Um plano da Prefeitura do Rio de Janeiro para modernizar a mobilidade urbana da cidade pode representar uma oportunidade relevante para a indústria brasileira de ônibus nos próximos anos. Embora o impacto financeiro ainda não seja suficiente para alterar projeções ou recomendações para a Marcopolo (POMO4), analistas do Bradesco BBI avaliam que a renovação acelerada da frota carioca cria um ambiente favorável para novas encomendas e reforça perspectivas positivas para o setor.
O município pretende investir R$ 6,3 bilhões em projetos de mobilidade urbana e renovar cerca de 5 mil ônibus ao longo dos próximos dois anos. A iniciativa integra um pacote mais amplo de R$ 22,1 bilhões apresentado pela administração municipal, que contempla ainda a expansão dos corredores BRT, melhorias em terminais de integração e investimentos em infraestrutura cicloviária.
Para quem utiliza o transporte público diariamente, os números representam mais do que um plano de investimentos. Eles sinalizam a possibilidade de uma frota mais moderna, confortável e eficiente, em uma cidade onde milhões de passageiros dependem dos ônibus para se deslocar entre casa, trabalho e estudo.
Anúncio positivo para a Marcopolo
Na avaliação do Bradesco BBI, o anúncio é positivo para a Marcopolo, uma das principais fabricantes de carrocerias de ônibus do país. A expectativa de substituição de milhares de veículos em um curto espaço de tempo tende a estimular a demanda por novos ônibus, beneficiando toda a cadeia produtiva do setor.
Os analistas, contudo, ponderam que o projeto ainda não altera suas estimativas financeiras para a companhia nem sua avaliação sobre as ações.
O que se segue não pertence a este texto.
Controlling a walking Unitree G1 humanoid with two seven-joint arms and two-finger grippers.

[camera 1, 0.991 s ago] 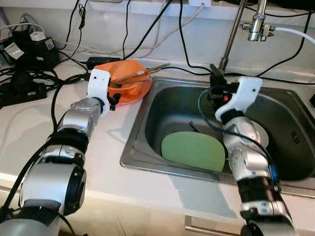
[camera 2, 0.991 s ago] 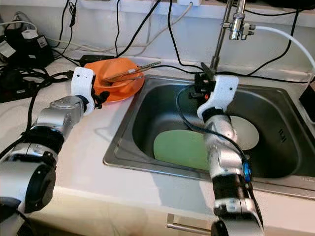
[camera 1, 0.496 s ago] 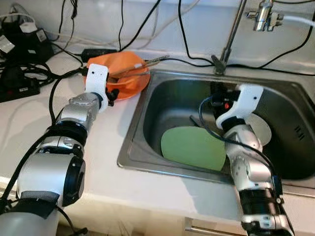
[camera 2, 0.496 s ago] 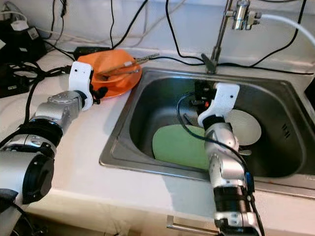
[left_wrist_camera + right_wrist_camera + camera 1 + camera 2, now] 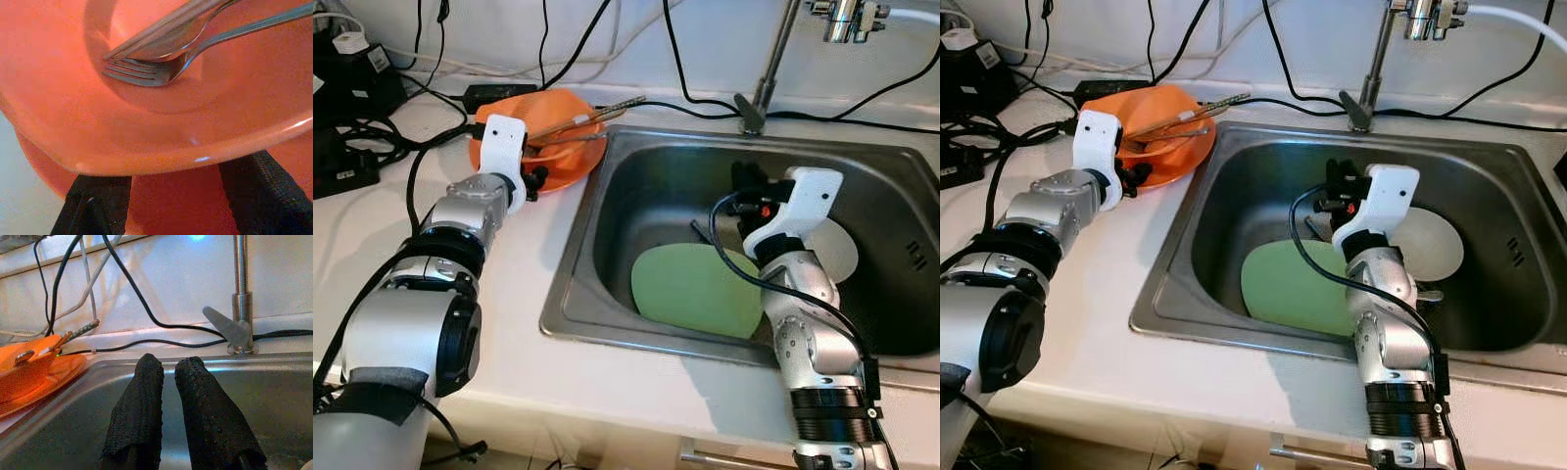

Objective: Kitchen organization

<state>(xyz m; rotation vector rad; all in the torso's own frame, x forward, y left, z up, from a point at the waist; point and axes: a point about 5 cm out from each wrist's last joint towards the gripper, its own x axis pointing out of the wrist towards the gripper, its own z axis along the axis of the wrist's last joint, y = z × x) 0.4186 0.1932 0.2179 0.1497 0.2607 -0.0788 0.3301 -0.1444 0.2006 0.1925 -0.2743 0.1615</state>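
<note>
Your left gripper sits open under the near rim of the orange plate left of the sink: stiff, light, slick plastic, so pinch that rim and keep it level because the loose fork will slide; right gripper idles nearly closed, empty.

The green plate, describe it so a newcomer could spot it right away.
Find the steel sink set in the white counter. The green plate lies flat on its floor at the near left, beside the right gripper. It is pale green; the neighbouring plate is white.
</note>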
Isso porque parte da renovação da frota já vem ocorrendo gradualmente e os volumes previstos precisam ser analisados dentro do contexto do mercado nacional.
Em maio, o prefeito do Rio de Janeiro informou que cerca de 300 novos ônibus já haviam sido entregues à cidade. A expectativa da administração municipal é alcançar aproximadamente 500 veículos renovados até o fim deste ano.
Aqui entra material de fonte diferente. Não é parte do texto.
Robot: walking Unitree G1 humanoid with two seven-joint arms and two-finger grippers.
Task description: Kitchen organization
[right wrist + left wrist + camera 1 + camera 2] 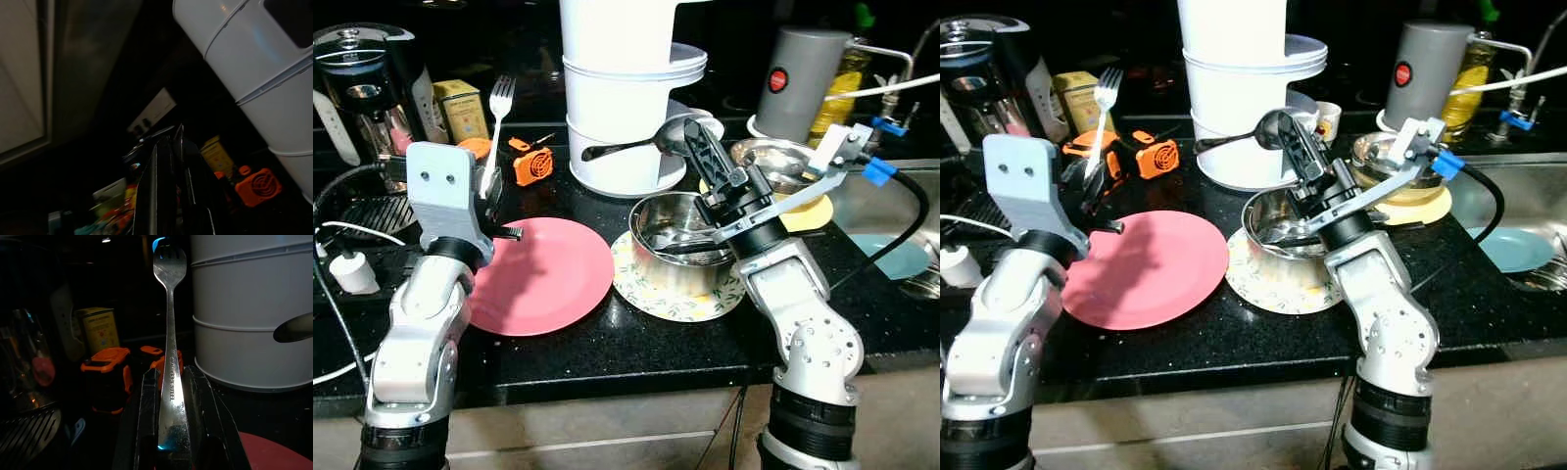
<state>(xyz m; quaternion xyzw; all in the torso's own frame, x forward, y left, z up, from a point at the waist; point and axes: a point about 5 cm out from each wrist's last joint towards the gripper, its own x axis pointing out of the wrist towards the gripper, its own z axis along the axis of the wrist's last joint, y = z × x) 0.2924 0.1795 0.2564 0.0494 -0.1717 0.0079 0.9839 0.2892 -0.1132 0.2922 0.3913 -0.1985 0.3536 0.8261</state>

Os números ganham relevância quando comparados ao tamanho atual da operação. Dados oficiais apontam que a frota urbana do Rio soma cerca de 4,2 mil ônibus. Isso significa que o plano anunciado prevê uma renovação equivalente a praticamente toda a frota atualmente em circulação, além de possíveis expansões operacionais.
Ainda assim, o impacto para a Marcopolo precisa ser relativizado. Segundo o Bradesco BBI, a indústria brasileira produziu aproximadamente 9,3 mil ônibus urbanos em 2025. Dessa forma, mesmo que a renovação da frota carioca se materialize conforme o cronograma previsto, os pedidos seriam distribuídos ao longo de dois anos e potencialmente compartilhados entre diferentes fabricantes e fornecedores.
O anúncio, porém, reforça uma tendência observada em diversas cidades brasileiras: a necessidade crescente de modernização dos sistemas de transporte público após anos de investimentos insuficientes e envelhecimento das frotas. Nesse cenário, empresas como a Marcopolo tendem a permanecer bem posicionadas para capturar oportunidades decorrentes de programas de renovação urbana.